(Records from a data collection)
□ □ □ □

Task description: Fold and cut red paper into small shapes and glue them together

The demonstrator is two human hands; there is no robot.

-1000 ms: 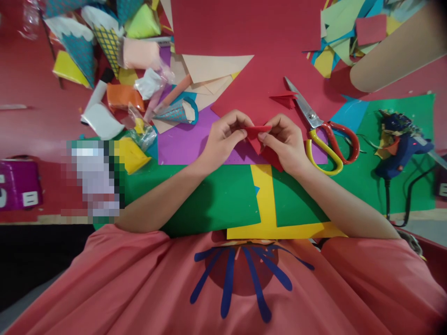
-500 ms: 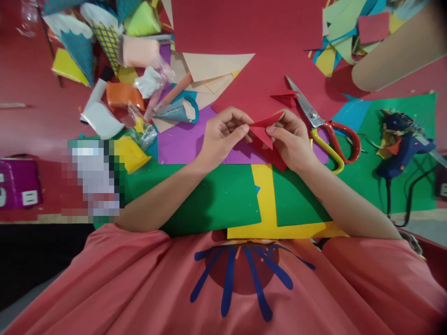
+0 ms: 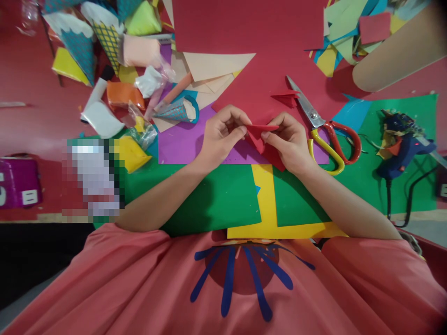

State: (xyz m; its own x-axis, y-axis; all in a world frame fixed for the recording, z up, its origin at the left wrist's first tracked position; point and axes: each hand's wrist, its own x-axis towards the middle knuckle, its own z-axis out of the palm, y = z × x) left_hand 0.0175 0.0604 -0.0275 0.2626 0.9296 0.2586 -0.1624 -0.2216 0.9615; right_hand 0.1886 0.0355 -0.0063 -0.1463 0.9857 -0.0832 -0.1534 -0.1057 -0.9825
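Note:
A small folded piece of red paper [image 3: 257, 135] is held between my two hands, over the purple sheet. My left hand [image 3: 223, 132] pinches its left end between thumb and fingers. My right hand [image 3: 288, 142] grips the right part, thumb in front near the middle fold. Just beyond my right hand lies a second folded red paper piece [image 3: 285, 97], its tip beside the blades of the scissors [image 3: 316, 118]. Those scissors have one red and one yellow handle loop and rest to the right of my right hand.
Red sheets [image 3: 247, 25], a purple sheet [image 3: 188, 144] and green sheets [image 3: 195, 200] cover the table. Bags of clay, including an orange one [image 3: 125, 95], and paper cones [image 3: 179, 110] lie to the left. A blue glue gun [image 3: 401, 153] and a cardboard tube [image 3: 394, 51] are at the right.
The right end of the folded red paper has come down and its top edge now lies nearly level. My right hand has shifted slightly left and down; both hands keep their hold.

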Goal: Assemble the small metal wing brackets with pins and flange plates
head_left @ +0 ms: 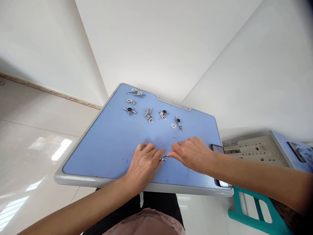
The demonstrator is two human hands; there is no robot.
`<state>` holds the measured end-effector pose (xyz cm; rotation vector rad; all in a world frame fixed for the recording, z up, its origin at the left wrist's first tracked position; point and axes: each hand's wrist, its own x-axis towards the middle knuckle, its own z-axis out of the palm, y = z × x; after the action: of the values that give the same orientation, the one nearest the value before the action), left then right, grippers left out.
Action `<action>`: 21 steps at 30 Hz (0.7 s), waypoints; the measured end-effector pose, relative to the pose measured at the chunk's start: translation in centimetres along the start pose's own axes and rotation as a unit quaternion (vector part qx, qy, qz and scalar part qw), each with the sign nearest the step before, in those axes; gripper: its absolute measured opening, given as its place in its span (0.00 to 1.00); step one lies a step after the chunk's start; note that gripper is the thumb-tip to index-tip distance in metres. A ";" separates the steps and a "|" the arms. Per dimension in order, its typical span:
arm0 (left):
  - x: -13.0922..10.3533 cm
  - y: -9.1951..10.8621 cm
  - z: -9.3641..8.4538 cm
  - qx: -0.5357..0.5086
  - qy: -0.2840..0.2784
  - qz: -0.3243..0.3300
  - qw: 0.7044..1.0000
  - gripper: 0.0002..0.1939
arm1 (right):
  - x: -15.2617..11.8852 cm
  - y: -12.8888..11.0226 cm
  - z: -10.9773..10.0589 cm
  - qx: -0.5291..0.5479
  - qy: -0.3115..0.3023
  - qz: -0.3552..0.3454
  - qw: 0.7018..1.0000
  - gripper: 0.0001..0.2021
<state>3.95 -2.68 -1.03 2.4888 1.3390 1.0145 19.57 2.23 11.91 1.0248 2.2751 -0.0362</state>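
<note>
Near the front middle of the blue tabletop, my left hand pinches a small silver metal fitting against the surface. Its fingers cover most of the fitting. From the right, my closed right hand grips a thin dark tool, whose tip reaches the fitting. The handle is hidden in the fist, so its exact kind does not show. Beyond the hands lie similar fittings with round black centres, such as one fitting at the left and another fitting at the right. A flat oval metal plate lies beside the latter.
More metal parts lie in a heap at the far left corner, with other small clusters along the back. A phone rests at the table's right edge under my forearm. A teal stool stands below right. White walls border the back.
</note>
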 end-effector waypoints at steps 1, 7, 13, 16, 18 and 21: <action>0.0 0.0 0.0 -0.001 0.002 0.000 1.000 0.12 | 0.0 0.1 0.0 -0.002 0.005 0.004 1.000 0.21; 0.0 0.0 0.0 -0.002 0.004 0.000 1.000 0.12 | -0.9 0.4 0.3 0.042 0.040 -0.025 0.998 0.14; 0.1 0.0 -0.2 -0.011 -0.008 -0.004 1.000 0.13 | -1.4 0.0 0.3 0.025 0.001 -0.063 0.998 0.11; 0.1 0.0 -0.2 -0.009 -0.005 -0.001 1.000 0.13 | -1.1 0.1 0.3 -0.045 -0.008 -0.091 0.995 0.08; 0.1 0.0 -0.1 -0.007 -0.006 -0.002 1.000 0.14 | -0.9 0.3 0.2 -0.085 -0.005 -0.111 0.990 0.06; 0.1 0.0 -0.1 -0.005 -0.008 -0.003 1.000 0.14 | -0.6 0.4 -0.2 -0.105 -0.022 -0.119 0.987 0.09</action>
<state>3.91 -2.65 -0.91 2.4789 1.3326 0.9964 20.02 2.16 12.51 0.6365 2.2913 0.0786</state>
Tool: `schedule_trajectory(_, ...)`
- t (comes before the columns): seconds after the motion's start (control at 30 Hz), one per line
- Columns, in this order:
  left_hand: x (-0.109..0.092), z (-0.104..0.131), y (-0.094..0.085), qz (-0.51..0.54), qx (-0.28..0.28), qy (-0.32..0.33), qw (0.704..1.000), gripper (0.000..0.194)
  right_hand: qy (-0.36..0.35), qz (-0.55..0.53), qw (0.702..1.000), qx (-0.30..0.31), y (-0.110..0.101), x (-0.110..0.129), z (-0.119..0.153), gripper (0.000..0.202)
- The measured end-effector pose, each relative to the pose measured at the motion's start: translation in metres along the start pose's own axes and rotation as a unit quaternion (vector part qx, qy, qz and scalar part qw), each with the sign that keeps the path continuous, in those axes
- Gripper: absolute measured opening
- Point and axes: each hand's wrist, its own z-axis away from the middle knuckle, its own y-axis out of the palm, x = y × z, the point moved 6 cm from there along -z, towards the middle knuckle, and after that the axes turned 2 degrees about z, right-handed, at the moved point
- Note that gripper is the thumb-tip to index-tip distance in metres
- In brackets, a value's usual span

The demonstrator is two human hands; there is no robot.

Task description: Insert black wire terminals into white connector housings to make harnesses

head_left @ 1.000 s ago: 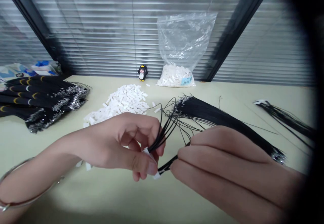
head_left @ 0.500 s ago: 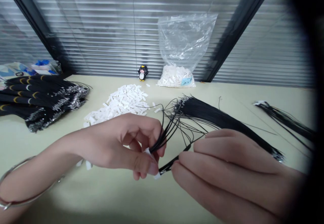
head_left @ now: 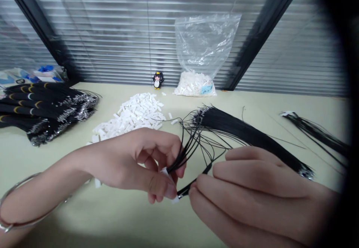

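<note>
My left hand (head_left: 143,166) pinches a small white connector (head_left: 175,199) between thumb and fingers, and several black wires (head_left: 182,156) come out of its upper end. At its lower end, more black wires (head_left: 185,191) with a metal tip run to my right hand (head_left: 252,188), whose fingers are pressed together around them. Whether the metal tip sits inside the connector I cannot tell. Behind my left hand lies a heap of white connectors (head_left: 137,109). Beyond my right hand a thick bundle of black wires (head_left: 232,124) lies slanting across the table.
Stacked black wire bundles (head_left: 47,106) with yellow bands lie at the left. A penguin figure (head_left: 158,80) and a clear bag of white pieces (head_left: 196,83) stand by the blinds at the back. Another wire bundle (head_left: 316,132) with a white end is at the right.
Both hands have moved slightly down with the connector and wires. My left hand's hold looks the same, and so does my right hand's.
</note>
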Motion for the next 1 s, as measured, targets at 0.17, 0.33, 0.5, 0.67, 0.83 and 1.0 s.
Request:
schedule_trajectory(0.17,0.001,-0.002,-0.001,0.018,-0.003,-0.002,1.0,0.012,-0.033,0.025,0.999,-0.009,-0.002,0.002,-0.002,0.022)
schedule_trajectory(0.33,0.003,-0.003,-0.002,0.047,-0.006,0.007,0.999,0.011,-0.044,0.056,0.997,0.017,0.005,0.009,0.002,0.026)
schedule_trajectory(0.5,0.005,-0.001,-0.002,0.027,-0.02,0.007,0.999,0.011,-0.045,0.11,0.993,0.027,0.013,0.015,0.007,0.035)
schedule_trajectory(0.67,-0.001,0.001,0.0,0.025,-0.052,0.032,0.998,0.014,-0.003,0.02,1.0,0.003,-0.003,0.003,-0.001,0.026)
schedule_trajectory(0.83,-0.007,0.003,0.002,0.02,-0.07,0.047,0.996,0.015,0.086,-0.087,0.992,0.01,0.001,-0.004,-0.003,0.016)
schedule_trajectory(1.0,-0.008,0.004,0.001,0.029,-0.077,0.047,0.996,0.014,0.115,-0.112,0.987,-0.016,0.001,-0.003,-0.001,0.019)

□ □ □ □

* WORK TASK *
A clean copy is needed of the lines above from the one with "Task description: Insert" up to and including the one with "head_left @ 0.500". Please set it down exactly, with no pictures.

* ANSWER BOX *
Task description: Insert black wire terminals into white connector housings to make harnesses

head_left @ 1.000 s ago: 
head_left @ 0.500 s ago: 

No additional output will be given.